Les 7 et 8 octobre 2019, des assises préparatoires du Dialogue national inclusif ont eu lieu dans 605 communes sur les 703 opérationnelles. Les 14 et 15 octobre 2019, c’était le tour des cercles, régions et du District de Bamako. L’objectif était de débattre des problèmes auxquels est confronté le pays et en retour, proposer des pistes de solutions pour une sortie définitive de la crise qui sévit dans notre pays. Ainsi, les conclusions de ce round au niveau décentralisé qui portent sur des questions relatives à l’insécurité, à la paix, à la cohésion sociale et à la mauvaise gouvernance, devraient être largement débattues au cours du dialogue proprement dit, en plus de celles qui seront retenues au niveau des cercles et régions. 

Le démarrage du processus à travers ces premières concertations est à saluer, même si son caractère inclusif reste toujours à craindre. Sans faire l’avocat du diable, aller à ce dialogue en rang dispersé, sans des parties intégrantes comme l’opposition et d’autres regroupements de la société civile, constituent une erreur. Ce dialogue doit avoir l’adhésion de toutes les forces vives de la nation pour parler de l’essentiel. Il s’agit de trouver le cadre idéal et respectueux permettant à chaque organisation et regroupement de se sentir intéressés et de travailler dans la confiance pour proposer des solutions pour la sortie définitive de la crise qui secoue le pays depuis 2012.

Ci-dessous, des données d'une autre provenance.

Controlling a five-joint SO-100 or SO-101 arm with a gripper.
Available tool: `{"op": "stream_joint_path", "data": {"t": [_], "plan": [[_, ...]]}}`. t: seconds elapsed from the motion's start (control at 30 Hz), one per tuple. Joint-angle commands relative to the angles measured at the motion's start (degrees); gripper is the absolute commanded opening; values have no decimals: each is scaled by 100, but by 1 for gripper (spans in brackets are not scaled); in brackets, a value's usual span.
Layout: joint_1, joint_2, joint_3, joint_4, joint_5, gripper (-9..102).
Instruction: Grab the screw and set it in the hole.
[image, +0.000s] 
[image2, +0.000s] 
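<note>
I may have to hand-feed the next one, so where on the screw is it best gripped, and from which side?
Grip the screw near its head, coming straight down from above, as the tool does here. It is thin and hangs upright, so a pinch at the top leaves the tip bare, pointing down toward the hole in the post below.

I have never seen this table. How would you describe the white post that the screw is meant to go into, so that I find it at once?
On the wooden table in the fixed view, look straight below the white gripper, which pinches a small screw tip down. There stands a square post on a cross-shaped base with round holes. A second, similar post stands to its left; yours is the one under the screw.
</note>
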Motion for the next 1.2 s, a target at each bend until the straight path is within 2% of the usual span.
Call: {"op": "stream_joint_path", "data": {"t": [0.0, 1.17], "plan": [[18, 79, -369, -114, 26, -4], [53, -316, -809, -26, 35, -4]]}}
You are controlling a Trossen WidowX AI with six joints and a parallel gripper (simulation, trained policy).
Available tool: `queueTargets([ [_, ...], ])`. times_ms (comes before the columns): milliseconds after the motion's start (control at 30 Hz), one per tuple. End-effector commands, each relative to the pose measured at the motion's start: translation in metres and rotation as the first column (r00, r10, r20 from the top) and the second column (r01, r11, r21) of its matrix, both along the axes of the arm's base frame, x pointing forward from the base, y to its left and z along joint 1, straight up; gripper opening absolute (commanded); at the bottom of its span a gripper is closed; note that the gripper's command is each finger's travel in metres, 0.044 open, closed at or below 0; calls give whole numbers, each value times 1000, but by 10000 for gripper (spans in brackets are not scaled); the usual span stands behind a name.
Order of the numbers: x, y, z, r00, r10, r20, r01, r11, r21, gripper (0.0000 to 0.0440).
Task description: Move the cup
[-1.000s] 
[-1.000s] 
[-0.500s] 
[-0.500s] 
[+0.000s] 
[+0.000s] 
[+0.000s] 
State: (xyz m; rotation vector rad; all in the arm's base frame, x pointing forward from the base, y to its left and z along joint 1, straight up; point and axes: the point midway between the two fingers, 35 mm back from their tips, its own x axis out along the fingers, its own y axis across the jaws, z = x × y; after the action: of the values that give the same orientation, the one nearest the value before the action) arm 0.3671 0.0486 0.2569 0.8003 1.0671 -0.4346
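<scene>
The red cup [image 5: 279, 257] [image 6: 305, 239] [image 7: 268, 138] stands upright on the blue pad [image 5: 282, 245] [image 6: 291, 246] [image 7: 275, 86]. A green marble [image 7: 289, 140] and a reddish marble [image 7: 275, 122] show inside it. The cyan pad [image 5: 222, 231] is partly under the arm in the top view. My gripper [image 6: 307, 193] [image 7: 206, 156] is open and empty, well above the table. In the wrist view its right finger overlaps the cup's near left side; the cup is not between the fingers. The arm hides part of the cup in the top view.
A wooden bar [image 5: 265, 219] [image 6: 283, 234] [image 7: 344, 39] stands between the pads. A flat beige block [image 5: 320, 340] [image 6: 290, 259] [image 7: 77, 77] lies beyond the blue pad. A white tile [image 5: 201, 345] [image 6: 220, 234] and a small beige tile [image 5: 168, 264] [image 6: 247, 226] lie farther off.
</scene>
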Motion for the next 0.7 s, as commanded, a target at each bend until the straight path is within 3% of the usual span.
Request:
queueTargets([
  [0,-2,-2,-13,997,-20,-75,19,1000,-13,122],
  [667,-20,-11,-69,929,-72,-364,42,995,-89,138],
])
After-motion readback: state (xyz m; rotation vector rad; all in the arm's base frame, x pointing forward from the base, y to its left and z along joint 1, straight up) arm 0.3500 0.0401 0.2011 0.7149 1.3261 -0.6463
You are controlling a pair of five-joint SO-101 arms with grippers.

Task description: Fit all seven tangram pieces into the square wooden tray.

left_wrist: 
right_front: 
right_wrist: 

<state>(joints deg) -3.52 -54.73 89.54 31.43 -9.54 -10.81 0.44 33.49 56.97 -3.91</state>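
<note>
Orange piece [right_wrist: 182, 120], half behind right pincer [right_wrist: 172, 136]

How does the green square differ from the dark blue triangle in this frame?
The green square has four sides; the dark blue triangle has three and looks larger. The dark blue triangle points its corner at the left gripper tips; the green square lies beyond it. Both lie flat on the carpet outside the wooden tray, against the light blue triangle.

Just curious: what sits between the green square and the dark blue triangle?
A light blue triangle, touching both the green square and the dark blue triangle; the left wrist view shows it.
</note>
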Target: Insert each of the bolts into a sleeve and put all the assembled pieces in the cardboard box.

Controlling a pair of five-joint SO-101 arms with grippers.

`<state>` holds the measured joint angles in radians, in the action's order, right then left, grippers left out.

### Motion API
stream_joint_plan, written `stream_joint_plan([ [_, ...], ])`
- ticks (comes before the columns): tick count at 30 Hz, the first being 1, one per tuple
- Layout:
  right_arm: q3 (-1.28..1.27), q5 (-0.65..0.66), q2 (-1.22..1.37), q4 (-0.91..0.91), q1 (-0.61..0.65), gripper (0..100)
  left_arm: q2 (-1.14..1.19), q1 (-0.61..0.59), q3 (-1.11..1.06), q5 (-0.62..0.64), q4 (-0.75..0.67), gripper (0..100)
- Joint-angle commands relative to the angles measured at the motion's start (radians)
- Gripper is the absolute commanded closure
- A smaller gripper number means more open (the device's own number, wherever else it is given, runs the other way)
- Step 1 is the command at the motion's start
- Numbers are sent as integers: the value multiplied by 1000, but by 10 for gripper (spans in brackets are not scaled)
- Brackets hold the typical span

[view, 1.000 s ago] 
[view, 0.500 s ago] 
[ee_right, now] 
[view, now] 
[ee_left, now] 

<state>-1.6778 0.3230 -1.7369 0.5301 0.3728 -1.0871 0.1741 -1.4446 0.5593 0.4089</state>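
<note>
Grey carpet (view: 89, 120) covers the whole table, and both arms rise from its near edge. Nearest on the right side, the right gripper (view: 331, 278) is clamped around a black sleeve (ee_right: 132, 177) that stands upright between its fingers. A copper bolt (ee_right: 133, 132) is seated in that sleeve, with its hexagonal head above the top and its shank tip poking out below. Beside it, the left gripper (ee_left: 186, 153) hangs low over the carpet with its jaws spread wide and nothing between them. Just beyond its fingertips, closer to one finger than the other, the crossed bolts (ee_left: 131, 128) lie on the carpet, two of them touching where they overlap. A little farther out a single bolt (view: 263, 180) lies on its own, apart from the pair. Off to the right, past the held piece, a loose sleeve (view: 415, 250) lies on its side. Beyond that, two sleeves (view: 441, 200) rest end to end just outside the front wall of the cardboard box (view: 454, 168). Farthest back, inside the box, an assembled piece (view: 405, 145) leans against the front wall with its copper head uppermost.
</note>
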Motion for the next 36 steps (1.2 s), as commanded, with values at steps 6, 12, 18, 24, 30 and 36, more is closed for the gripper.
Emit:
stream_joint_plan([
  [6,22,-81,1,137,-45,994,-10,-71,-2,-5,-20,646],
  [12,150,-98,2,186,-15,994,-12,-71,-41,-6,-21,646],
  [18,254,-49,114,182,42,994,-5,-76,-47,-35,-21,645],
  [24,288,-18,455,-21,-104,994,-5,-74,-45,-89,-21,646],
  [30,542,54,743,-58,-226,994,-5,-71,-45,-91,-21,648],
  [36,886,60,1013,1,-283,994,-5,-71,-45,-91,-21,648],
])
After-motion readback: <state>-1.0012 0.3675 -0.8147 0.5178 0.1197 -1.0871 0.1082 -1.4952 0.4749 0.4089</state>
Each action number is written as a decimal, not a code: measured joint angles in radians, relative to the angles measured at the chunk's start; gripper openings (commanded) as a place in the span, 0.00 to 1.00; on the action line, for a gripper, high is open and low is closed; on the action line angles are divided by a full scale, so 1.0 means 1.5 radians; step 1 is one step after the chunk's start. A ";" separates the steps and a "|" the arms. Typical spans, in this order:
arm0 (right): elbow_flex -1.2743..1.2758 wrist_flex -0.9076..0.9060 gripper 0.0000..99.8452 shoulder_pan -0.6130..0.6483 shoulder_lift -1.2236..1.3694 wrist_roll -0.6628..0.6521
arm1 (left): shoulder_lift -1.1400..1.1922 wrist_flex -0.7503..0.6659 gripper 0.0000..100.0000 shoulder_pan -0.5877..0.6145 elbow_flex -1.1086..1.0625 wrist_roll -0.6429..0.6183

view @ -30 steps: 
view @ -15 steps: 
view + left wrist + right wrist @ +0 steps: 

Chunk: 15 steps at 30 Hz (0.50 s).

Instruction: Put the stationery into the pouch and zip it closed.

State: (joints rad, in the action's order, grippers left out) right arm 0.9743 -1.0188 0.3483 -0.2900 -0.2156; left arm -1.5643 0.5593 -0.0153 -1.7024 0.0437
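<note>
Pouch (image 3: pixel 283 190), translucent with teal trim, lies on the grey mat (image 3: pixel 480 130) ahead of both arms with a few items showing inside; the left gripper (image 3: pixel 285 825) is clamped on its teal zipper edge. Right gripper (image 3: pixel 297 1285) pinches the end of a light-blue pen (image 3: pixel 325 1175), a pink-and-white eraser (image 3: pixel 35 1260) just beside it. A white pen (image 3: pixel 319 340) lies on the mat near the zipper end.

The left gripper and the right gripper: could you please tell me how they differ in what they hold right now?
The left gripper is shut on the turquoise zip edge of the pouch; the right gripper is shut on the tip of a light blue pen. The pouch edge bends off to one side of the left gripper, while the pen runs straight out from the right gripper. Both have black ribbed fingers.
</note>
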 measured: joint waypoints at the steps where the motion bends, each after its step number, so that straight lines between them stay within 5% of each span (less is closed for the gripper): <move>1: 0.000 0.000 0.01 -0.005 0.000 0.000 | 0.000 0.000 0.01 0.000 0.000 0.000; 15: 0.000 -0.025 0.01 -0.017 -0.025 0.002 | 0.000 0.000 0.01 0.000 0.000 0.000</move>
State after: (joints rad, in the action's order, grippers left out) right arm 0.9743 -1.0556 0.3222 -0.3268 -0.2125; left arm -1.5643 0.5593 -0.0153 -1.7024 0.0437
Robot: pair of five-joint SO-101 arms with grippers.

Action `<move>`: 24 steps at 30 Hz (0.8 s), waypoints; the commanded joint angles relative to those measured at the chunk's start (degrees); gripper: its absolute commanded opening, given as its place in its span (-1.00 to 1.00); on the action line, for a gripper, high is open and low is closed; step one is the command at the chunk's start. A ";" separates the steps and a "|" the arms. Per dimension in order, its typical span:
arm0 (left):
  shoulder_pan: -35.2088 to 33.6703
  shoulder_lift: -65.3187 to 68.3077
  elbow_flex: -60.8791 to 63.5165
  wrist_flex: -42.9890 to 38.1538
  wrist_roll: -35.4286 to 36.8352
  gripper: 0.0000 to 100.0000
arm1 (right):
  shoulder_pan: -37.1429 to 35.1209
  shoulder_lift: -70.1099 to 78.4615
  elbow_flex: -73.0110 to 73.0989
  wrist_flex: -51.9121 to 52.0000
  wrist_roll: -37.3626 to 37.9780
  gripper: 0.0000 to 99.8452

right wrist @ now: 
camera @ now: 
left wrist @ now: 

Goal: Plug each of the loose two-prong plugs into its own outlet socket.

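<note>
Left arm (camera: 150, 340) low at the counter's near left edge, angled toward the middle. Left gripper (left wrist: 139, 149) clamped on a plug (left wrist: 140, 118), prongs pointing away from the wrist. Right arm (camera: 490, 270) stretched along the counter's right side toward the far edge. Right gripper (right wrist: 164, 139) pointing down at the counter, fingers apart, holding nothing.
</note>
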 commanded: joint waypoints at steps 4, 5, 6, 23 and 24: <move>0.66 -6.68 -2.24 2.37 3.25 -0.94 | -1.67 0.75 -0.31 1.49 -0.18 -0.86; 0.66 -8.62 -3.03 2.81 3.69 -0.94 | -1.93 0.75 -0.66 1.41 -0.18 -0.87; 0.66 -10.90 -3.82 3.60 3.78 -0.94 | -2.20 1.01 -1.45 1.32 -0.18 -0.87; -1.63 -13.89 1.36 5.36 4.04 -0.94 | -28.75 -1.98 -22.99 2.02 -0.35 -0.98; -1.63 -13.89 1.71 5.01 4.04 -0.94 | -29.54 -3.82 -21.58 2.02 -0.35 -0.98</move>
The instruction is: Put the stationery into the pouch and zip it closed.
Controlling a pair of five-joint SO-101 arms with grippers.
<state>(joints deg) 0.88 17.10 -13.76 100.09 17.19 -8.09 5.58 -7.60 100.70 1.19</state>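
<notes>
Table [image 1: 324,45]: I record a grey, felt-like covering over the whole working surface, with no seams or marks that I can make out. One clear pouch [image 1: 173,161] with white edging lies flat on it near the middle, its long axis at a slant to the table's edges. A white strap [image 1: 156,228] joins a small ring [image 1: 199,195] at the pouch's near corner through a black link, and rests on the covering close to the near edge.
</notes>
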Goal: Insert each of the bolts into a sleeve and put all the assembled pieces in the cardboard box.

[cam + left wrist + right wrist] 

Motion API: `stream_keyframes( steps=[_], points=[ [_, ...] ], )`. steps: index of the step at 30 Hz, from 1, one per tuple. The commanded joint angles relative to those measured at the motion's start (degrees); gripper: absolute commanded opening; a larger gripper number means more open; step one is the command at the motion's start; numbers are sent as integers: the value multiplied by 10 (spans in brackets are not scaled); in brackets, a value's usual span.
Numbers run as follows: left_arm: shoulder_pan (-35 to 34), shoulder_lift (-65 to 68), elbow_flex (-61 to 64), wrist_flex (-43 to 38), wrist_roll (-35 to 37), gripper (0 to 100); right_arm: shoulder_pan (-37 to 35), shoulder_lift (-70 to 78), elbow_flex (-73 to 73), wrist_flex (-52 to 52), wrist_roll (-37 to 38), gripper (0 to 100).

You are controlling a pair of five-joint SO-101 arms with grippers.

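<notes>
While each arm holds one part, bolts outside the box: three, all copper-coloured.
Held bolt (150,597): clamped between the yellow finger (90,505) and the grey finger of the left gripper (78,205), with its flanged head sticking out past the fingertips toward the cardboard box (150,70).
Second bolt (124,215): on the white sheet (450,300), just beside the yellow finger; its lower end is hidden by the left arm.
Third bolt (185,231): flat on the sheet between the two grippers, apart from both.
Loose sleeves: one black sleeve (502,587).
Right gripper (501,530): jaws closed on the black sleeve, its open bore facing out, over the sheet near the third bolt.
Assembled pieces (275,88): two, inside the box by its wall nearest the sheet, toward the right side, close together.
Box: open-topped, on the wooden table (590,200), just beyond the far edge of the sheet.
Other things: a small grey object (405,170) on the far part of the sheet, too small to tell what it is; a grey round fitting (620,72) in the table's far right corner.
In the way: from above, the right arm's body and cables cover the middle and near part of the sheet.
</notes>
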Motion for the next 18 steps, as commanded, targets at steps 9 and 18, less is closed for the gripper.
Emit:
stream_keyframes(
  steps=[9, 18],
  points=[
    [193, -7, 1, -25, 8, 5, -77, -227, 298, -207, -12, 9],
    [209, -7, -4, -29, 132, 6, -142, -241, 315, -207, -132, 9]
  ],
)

Pour ce faire, toute fierté, toute rancune ou colère doivent être mises de côté au nom de l’intérêt général du pays. C’est pourquoi, le premier dialogue doit être celui entre le pouvoir et la classe politique (majorité et opposition), ainsi que les organisations de la société civile afin de trouver l’adhésion de tous et de se mettre d’accord sur un mécanisme de conduite du processus. C’est après cela que les discussions devraient être organisées au sein des communautés au niveau décentralisé, déconcentré, jusqu’au niveau national.

Il faut surtout éviter un dialogue bâclé qui ne rimera à rien mais serait plutôt une lourde dépense pour un piètre résultat incapable de changer la situation actuelle du pays. Déjà, à Tombouctou, les leaders religieux ont rejeté les conclusions des assises communales. Parce que tout simplement, ils disent ne pas se reconnaître dans les recommandations issues de ces deux jours de concertations. Autrement dit, leurs propositions n’ont pas été prises en compte dans les conclusions finales. Autre chose, ces leaders pensent que ces concertations n'ont pas été inclusives pour la simple raison qu’elles ne se sont tenues que dans la seule commune urbaine de Tombouctou.

Pour la réussite de ce dialogue, les décisions et démarches unilatérales sans consulter les populations concernées doivent être évitées. Car, elles constituent des erreurs qui peuvent impacter négativement le processus. Si, pour des raisons de sécurité, les assisses ne peuvent pas se tenir dans une localité, cela doit être discuté avec les populations qui sont d’ailleurs les vraies cibles, afin de trouver un accord et un cadre approprié permettant à ces populations de participer aux débats dans un lieu accepté de tous. Certes, tout le monde ne peut pas y prendre part, mais les délégués doivent forcément être des personnes désignées par consensus et venues des localités concernées.

Une chose doit être claire dans la tête de chacun, malgré l’urgence, le dialogue doit prendre le temps qu’il faudra afin d’être l’ultime solution à la situation actuelle du pays.